J’avais le souvenir, toujours actif, du testament de Mohamed Atta, publié dans Le Monde quelques jours après les attentats du 11 septembre (article utilisé par Michel Vinaver dans son oratorio sur l’événement) : aucune femme ne devait approcher son corps ou en toucher les parties génitales après l’explosion, tel était, vite dit, le contenu du message. La folie du propos avait retenu mon attention et l’association hâtive s’est faite en découvrant le personnage de Netchaïev tel qu’il peut être évoqué de-ci de-là, dans différents écrits autour de la période dostoïevskienne.

Après une longue période de confusion -il n’était pas question pour moi de rendre fluide et linéaire ce qui chez Dostoïevski reste un total mystère (tout ou presque se dit, rien ne s’explique) l’idée s’est imposée d’aborder la question en partant d’un texte apparemment à une voix de l’auteur et de travailler la mise en abîme d’un seul personnage dans un système à inventer de contrepoints visuels, sonores et textuels. Une quinzaine de scénarios ou agencements sont alors apparus, restait à éliminer, ce qui n’est jamais une mince affaire. A l’heure d’aujourd’hui, le projet est donc de partir du texte de La douce, des extraits de Les Démons et de tester jusqu’où il est possible d’aller sans totalement s’y perdre avec ce projet polyphonique pour utiliser le terme de Mikhaïl Bakhtine dans sa Poétique de Dostoïevski et qui néanmoins tournerait autour du rapport entre suicide et terrorisme, entre chaos et dépression, entre changement radical de perception du monde et catastrophe.

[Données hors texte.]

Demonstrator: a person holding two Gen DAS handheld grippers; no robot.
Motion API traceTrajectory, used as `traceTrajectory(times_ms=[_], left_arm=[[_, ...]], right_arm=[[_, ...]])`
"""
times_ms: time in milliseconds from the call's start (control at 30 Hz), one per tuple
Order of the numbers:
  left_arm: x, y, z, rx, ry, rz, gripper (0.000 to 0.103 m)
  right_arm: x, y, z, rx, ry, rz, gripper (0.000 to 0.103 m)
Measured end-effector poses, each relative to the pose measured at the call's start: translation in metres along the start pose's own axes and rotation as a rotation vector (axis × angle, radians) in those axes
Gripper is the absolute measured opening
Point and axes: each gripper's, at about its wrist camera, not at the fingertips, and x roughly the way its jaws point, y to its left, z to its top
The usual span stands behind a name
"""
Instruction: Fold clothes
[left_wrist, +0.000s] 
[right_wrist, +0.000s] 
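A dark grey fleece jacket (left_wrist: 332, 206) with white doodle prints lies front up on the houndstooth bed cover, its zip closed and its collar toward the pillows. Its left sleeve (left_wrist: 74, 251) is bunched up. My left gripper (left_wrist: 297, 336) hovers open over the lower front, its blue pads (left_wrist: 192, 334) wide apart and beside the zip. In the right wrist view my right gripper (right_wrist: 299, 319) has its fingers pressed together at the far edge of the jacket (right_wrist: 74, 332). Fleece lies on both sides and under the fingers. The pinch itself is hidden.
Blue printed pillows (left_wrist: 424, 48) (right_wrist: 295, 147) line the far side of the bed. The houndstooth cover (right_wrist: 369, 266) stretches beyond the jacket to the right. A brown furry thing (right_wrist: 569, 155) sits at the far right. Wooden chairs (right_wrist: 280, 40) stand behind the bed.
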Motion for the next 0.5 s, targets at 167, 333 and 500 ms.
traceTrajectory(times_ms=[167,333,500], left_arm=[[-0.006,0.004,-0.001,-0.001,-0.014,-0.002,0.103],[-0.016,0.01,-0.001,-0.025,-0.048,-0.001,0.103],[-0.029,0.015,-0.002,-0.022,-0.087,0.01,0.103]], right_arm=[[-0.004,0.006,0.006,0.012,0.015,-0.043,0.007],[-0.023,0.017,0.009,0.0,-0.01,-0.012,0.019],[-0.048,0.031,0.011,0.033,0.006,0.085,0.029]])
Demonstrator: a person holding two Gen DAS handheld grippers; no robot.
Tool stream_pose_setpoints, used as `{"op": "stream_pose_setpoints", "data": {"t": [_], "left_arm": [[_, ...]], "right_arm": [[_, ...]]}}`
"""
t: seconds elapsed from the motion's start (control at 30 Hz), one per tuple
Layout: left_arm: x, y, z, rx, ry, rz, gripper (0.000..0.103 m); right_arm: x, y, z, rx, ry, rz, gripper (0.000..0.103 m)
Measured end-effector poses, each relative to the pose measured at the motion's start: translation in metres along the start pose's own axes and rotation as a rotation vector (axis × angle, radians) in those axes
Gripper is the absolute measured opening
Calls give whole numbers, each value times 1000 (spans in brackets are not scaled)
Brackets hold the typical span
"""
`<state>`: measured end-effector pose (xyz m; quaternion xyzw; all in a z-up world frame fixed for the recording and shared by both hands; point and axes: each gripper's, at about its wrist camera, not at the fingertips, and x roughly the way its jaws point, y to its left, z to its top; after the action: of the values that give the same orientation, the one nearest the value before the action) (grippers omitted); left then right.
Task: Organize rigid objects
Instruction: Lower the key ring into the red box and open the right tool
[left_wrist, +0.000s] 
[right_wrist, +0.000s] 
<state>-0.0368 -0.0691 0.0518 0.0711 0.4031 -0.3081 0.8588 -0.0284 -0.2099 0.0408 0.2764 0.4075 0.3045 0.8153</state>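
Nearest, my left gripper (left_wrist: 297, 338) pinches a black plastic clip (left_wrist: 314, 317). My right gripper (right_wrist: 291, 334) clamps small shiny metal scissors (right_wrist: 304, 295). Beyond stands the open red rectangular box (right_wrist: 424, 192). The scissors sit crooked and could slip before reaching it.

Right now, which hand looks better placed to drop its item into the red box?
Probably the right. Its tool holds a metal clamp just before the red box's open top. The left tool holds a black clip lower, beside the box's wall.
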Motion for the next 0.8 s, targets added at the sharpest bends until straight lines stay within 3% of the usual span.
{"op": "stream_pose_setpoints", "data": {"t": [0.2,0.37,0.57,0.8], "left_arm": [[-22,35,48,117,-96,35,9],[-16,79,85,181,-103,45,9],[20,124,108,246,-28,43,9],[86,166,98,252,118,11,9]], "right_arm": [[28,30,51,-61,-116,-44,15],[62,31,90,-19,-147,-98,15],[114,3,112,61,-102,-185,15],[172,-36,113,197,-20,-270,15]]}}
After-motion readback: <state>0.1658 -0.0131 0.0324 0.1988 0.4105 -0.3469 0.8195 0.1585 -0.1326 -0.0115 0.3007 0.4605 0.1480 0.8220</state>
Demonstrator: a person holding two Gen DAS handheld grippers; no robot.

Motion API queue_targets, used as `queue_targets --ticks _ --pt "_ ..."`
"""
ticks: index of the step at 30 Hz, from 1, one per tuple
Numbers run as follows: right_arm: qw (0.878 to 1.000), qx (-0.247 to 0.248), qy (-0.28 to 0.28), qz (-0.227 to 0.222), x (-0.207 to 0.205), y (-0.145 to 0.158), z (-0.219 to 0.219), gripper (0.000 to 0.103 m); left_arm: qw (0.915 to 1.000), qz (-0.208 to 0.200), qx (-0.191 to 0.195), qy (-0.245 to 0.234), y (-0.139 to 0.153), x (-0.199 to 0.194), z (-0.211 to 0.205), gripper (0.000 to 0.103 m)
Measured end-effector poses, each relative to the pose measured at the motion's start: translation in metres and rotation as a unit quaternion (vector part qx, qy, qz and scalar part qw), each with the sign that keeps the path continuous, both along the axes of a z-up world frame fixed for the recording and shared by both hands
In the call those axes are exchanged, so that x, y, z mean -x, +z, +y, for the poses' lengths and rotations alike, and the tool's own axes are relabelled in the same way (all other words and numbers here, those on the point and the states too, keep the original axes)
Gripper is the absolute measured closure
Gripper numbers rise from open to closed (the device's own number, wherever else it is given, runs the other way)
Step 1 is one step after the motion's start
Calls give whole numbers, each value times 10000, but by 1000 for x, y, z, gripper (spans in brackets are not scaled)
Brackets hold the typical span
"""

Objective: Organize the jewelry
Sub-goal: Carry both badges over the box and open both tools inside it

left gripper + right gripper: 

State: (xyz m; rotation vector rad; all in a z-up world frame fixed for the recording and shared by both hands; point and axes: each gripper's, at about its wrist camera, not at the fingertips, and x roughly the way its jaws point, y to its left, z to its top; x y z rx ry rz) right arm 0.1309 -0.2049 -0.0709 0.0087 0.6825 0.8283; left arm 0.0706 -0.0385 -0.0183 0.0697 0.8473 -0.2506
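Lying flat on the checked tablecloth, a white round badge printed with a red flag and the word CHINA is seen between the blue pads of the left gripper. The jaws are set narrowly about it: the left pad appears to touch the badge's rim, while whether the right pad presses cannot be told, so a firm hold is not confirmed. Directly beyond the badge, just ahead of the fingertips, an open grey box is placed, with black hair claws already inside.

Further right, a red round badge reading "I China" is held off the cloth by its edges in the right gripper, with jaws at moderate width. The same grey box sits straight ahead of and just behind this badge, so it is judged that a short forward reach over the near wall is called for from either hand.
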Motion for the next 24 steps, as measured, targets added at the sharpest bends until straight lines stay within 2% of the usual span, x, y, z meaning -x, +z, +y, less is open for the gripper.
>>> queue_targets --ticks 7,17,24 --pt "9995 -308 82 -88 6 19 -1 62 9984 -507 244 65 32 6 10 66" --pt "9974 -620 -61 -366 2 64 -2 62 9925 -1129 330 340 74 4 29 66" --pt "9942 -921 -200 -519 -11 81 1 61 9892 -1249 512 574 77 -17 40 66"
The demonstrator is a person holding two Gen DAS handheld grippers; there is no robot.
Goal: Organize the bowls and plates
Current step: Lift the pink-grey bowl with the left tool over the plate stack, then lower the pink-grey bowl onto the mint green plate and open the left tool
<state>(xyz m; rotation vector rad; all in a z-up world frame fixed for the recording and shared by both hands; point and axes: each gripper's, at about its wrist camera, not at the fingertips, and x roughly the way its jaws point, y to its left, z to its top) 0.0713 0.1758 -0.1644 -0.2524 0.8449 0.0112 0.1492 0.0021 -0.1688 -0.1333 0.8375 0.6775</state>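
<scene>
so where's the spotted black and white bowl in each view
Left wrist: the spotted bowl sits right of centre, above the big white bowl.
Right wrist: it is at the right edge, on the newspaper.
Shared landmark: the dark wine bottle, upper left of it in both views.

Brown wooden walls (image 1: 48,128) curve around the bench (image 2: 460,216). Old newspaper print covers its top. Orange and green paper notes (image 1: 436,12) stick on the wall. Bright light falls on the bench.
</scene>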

« La complexité, la contradiction, le multivocalisme, les conflits réels de l’époque de Dostoïevski, sa qualité de roturier et de « pèlerin » social, sa profonde participation biographique et intérieure à la multiplicité objective des plans de la vie, et enfin la faculté de voir le monde à travers les interactions et les coexistences, tout cela a préparé le terrain sur lequel s’est ensuite développé son roman polyphonique. (…) Ainsi donc, le monde de Dostoïevski est la coexistence et l’interaction artistiquement organisées de divers mondes spirituels et non une série d’étapes du devenir d’un esprit unique. C’est pourquoi les univers des personnages, les plans du roman, malgré leurs différents accents hiérarchiques, sont placés sur un même niveau de la coexistence (comme les mondes de Dante), au lieu de se succéder en tant qu’étapes du devenir. Cela n’est nullement le signe d’une impasse logique, d’un manque de réflexion, d’une contradiction subjective stérile (…). Mais il serait vain d’y chercher un achèvement philosophique, monologique, même dialectique : non pas que cela soit du à une maladresse de l’auteur, plus simplement cet achèvement ne faisait pas partie de son dessein. » Mikhail Bakhtine in La Poétique de Dostoïevski, Moscou 1929

Ce dessein, qui dorénavant est le mien et bientôt sera celui de l’équipe, je l’espère, correspond au plus près à ce qui est à l’heure d’aujourd’hui mon projet théâtral : comment rendre compte de la complexité et de la déception, serions-nous les premiers à vivre l’annonce d’une transformation radicale ?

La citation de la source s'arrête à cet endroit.